It must be the summer rerun season.

Tuesday’s congressional hearing, where yet another report critical of the Federal Protective Service was released, was so deja vu.

The Government Accountability Office report is a new one about an old story — the low grades the FPS gets on overseeing its private guard force and assessing risks to federal facilities.

This is the 10th report in the past five years. The GAO has made 32 recommendations and only five have been implemented, although the FPS is working on 20 others.

The GAO’s latest report, to the House Homeland Security infrastructure protection subcommittee, reads a lot like the previous studies: “FPS does not have a comprehensive and reliable system to oversee its approximately 12,500 contract guards.”

L. Eric Patterson is the director of the Federal Protective Service. (Committee of Homeland Security)

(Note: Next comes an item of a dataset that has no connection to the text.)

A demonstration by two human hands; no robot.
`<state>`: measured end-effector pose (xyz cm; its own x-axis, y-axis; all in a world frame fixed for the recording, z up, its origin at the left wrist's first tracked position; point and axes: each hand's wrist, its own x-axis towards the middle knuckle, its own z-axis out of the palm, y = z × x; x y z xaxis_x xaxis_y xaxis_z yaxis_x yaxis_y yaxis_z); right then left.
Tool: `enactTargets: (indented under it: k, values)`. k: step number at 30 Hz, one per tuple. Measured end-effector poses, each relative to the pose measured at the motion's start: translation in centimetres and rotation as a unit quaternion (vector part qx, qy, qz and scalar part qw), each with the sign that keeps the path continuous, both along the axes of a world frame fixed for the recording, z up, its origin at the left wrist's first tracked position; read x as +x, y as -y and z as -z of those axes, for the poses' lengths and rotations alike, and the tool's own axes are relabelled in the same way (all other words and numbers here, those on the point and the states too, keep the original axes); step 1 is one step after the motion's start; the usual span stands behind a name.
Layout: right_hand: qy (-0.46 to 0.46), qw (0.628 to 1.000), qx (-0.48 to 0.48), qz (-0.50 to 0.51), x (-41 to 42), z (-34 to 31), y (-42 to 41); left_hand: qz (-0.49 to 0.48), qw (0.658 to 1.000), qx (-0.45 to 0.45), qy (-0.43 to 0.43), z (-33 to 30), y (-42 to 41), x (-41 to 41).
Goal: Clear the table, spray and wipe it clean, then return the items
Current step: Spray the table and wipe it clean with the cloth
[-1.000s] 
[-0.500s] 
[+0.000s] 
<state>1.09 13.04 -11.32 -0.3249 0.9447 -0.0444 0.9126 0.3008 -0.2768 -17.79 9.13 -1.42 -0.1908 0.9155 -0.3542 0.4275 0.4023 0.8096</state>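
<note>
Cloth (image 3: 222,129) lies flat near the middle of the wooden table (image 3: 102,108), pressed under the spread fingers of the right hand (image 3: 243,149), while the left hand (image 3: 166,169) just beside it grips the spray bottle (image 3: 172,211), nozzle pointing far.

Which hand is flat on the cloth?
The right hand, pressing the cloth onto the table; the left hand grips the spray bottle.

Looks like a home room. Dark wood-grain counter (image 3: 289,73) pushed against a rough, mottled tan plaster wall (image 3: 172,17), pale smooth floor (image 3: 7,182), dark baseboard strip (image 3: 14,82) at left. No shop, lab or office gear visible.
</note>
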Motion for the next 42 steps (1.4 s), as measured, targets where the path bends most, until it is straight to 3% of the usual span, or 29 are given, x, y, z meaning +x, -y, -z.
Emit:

The FPS spent $35 million and four years — twice as long and $14 million more than planned — on a system to help the agency oversee its risk assessment program and guard force, which, by the way is 10 times larger than its federal employee staff. But the program was junked last month, “without yielding any demonstrable outcomes,” said Rep. Yvette D. Clarke (D-N.Y.).

An interim system has been deployed, but the GAO says that “FPS officials acknowledged that this method is not a comprehensive system for guard oversight. Consequently, it is now more difficult for FPS to verify that guards on post are trained and certified and that inspectors are conducting guard post inspections as required.”

That’s not very comforting for the 1.4 million employees and visitors who daily use the 9,000 buildings that the FPS protects.

“Clearly, we need a better process,” FPS Director L. Eric Patterson told the hearing. “Right now it’s a . . . pen-and-paper process for us.”

Providing oversight and training of the contract guards is “a critical responsibility of FPS,” said subcommittee Chairman Dan Lungren (R-Calif.). Yet the agency essentially shifts that responsibility to guard companies and collects training and certification data from them. But “it appears that FPS does not independently verify that information,” the GAO said. In one of its many previous FPS reports, in this case from April 2010, the GAO said the reliance on self-reporting by guard companies may have contributed to the alleged falsification of documents by a contractor.

Patterson was praised at the hearing for trying to improve training. He said he hired a senior-level person to oversee training full time and is working with the National Association of Security Companies to proliferate training for all the guards.

“It’s a huge task,” he said, because the guards are in all 50 states and training requirements differ.

Making sure he gets the training and certification of guards right isn’t Patterson’s only headache. The hearing also focused on his agency’s disappointing efforts at determining how much risk federal facilities face.

The FPS is not assessing risks at federal buildings “in a manner consistent with standards,” said the GAO, adding that there is “a backlog of federal facilities that have not been assessed for several years.” But just how serious the backlog is can’t be determined because the agency’s data is so bad.

“FPS does not have the ability today to look at the portfolio of government properties that it protects — some 9,000 GSA buildings — and to determine, at various levels, which of those facilities require the most resources,” Mark L. Goldstein, director of the GAO’s physical infrastructure issues, told the panel. “They protect everyone, everything essentially . . . at each level in the same way, regardless of where it is . . . and what its function is.”

Multiple federal agencies, according to the report, “conduct their own risk assessments, in part because they have not been satisfied with FPS’s past assessments.”

Patterson didn’t directly dispute the GAO findings, but he did put the best spin he could on a situation that doesn’t look good. The FPS collects lots of data, he said, on how vulnerable facilities are to threats from a number of areas, including natural disasters, criminal activities and terrorism.

“I have also developed a very robust activity within FPS that looks at the threat picture every day,” he said. “[W]e have what we believe to be a fairly robust scenario, if you will, of bringing vulnerability, threat and consequences together — not necessarily in a single document, but in a process, in a plan.”

In response, Goldstein was diplomatic, praising what progress the FPS has made, while making it clear that progress is not enough. He said the FPS cannot estimate the consequences of actions against government facilities, a major hole in its planning. Evaluating the consequence of a potential event is critical because it combines threat and vulnerability information.

“[Y]ou can’t have a robust program without consequence information,” Goldstein said, “because what you’re doing is essentially telling people that you’ve set the dinner table without telling them what the food is going to be.”

The FPS, Goldstein added, does not provide agencies “the kind of information they need to make robust decisions about which countermeasures they’re going to adopt and which they aren’t, which have more priority than others.”

Certainly, just being in a federal building does not place employees and visitors in danger. But the GAO has repeatedly made it clear that any risk would be lower if the FPS could just get its act together.